Alors qu’un fossé se crée progressivement entre Demba et le monde extérieur, ses relations avec son fils Bajjo et leur jeune voisine deviennent alors des moments clés pour comprendre l’évolution du processus de deuil. Ils essaient de le soutenir même s’il refuse souvent leur aide, pensant qu’aucune parole ou geste ne peut apaiser sa douleur.
Le film, qui aborde le deuil de manière réaliste et émotive, offre également un message d’espoir et de résilience.

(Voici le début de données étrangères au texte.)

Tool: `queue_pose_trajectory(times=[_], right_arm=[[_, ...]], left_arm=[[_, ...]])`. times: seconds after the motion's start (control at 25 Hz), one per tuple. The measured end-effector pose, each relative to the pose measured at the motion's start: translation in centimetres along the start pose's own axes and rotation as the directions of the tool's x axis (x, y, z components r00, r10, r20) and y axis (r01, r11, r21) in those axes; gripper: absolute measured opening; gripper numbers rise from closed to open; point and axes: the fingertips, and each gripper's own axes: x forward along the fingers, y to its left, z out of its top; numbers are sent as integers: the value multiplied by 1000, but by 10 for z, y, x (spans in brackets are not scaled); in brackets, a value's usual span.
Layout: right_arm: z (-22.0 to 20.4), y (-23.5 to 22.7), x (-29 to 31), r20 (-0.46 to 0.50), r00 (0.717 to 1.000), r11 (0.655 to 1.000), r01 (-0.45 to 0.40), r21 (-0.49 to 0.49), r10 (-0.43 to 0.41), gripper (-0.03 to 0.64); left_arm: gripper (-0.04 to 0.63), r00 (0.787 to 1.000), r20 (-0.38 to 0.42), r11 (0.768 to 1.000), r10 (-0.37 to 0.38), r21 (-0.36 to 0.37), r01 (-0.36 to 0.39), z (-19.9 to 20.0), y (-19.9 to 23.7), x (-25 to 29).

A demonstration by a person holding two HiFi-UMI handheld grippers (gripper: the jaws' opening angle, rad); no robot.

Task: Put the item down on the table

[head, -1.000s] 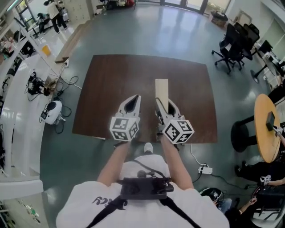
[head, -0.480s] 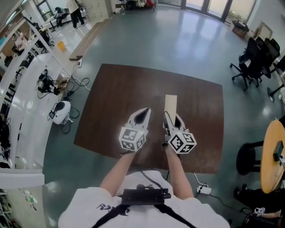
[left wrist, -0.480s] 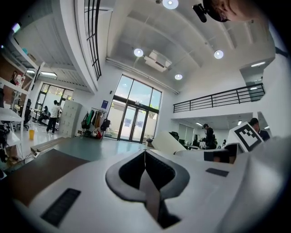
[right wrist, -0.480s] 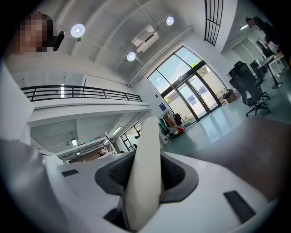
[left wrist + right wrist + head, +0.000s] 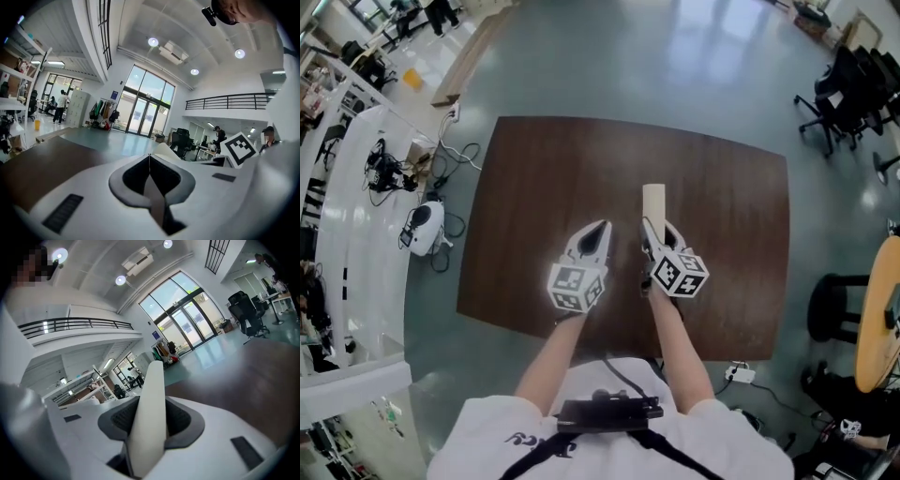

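A long, pale cream flat piece (image 5: 653,202) sticks out forward from my right gripper (image 5: 652,229), which is shut on its near end above the brown table (image 5: 534,178). In the right gripper view the piece (image 5: 151,408) fills the gap between the dark pads and points up and away, tilted slightly. My left gripper (image 5: 599,229) hovers beside it on the left, over the table's near half. Its jaws meet in a thin line in the left gripper view (image 5: 149,158), with nothing between them.
Black office chairs (image 5: 848,84) stand at the far right, and a round wooden table (image 5: 879,319) at the right edge. A white device (image 5: 422,228) and cables lie on the floor to the left, and a power strip (image 5: 739,373) lies near the table's front right.
The head view has shifted. The held piece now looks narrower than a second ago. Both grippers stay side by side over the table's near half.
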Motion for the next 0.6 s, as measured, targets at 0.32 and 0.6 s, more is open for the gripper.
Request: queue_pose_trajectory(times=[0.32, 0.6], right_arm=[[-43, -71, 52, -139, 977, 984, 170, 54, -161, 164], [-84, -112, 69, -223, 939, 959, 278, 53, -260, 164]], left_arm=[[12, 994, -105, 991, 17, -131, -31, -37, 35, 32], [12, 989, -145, 973, -8, -229, -26, -65, 45, 49]])
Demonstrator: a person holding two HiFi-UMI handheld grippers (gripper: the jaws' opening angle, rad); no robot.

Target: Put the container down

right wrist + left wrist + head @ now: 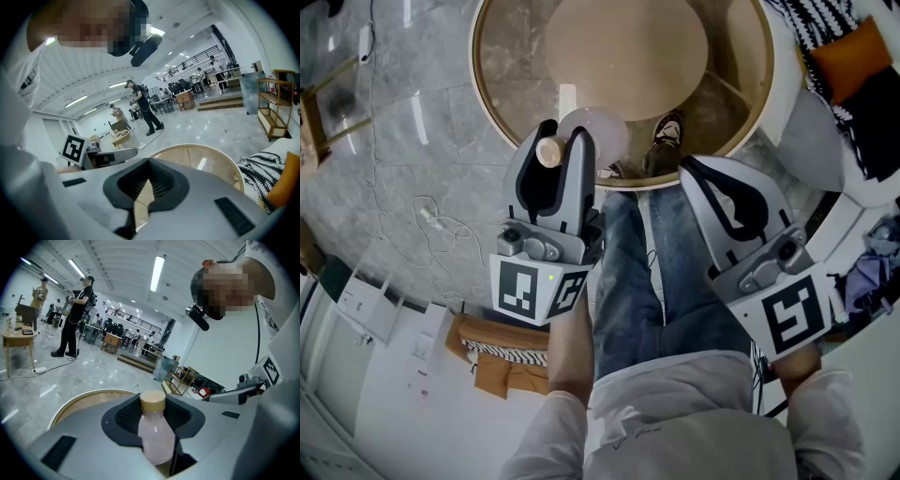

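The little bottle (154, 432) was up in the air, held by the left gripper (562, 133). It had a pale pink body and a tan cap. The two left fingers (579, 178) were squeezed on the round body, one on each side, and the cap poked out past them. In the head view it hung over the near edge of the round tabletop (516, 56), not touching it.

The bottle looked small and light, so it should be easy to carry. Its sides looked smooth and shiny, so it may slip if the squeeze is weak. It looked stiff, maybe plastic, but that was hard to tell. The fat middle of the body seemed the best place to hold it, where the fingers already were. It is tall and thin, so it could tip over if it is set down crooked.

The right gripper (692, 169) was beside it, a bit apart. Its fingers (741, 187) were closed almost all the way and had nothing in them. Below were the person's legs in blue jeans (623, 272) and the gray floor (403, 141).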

Il nous rappelle que même si la perte d’un être cher peut sembler insurmontable, « C’est la communauté qui porte Demba et le soutient pour trouver la force dont elle a besoin pour se relever », comme l’indique Mamadou Dia.
D’ailleurs, le film montre à la fin une fête traditionnelle célébrée avec les personnages portant des perruques de femmes. «C’est la fête Tajabone, nous a indiqué le réalisateur. L’ange de la mort vient vérifier sa liste pour l’année prochaine. Pour le tromper, on s’habille différemment et on va danser et chanter». Le film illustre donc parfaitement la capacité du réalisateur à mêler traditions locales et questionnements universels. Il est sur la liste des 15 longs-métrages de fiction en lice pour la compétition officielle des JCC.
Il est également sélectionné en première mondiale pour le prochain festival international du film de Berlin, du 13 au 23 février 2025.